ASSIGNED TASK
Your job is to return every line of the listing holding the string "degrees".

THE DATA
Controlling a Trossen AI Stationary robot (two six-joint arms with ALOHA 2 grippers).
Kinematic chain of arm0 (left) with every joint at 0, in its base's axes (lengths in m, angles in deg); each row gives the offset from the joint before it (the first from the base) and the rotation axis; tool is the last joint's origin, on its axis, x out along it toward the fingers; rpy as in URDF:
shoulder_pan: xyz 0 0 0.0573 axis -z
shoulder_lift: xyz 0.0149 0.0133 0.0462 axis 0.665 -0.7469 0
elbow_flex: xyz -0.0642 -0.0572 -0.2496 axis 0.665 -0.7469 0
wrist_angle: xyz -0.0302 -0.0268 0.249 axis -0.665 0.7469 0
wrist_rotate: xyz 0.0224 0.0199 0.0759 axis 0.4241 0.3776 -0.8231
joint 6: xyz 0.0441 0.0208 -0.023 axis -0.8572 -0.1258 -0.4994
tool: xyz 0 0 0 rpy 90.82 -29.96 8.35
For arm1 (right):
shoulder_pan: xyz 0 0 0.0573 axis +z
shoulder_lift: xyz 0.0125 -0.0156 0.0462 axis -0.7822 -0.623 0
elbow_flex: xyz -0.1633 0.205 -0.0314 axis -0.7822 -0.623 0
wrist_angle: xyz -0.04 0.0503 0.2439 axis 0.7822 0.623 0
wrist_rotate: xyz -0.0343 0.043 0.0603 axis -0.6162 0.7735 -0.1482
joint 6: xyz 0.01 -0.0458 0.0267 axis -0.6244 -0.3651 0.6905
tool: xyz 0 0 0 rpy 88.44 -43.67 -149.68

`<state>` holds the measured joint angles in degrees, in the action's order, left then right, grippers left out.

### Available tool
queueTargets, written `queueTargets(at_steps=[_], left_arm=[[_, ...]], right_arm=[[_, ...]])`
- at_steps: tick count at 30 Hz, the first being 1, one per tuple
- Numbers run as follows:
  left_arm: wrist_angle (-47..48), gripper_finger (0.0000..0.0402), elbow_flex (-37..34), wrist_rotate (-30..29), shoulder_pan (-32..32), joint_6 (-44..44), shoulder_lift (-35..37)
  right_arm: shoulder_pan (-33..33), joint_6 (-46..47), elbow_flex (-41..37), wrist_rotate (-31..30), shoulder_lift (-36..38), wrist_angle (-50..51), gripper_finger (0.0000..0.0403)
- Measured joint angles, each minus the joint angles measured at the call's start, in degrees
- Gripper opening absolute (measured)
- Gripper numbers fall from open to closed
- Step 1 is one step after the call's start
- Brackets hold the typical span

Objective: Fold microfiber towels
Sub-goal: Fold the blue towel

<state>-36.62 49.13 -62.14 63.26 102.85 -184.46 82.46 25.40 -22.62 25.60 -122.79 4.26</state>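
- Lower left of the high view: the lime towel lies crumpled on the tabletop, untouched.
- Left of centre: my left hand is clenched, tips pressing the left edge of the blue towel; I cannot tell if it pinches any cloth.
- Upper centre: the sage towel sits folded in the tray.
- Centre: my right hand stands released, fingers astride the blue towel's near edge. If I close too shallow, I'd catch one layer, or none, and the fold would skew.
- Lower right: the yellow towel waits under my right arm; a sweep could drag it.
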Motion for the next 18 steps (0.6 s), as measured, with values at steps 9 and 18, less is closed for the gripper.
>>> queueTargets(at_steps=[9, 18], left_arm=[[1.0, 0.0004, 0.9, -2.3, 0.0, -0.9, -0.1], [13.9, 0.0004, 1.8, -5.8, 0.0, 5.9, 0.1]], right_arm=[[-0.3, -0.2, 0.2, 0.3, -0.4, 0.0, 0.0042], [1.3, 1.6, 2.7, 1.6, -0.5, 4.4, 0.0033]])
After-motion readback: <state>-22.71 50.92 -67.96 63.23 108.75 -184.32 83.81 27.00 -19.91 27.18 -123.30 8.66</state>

TASK ANSWER
`<state>` holds the measured joint angles in degrees, in the action's order, left then right, grippers left out.
- Measured joint angles, each minus the joint angles measured at the call's start, in degrees

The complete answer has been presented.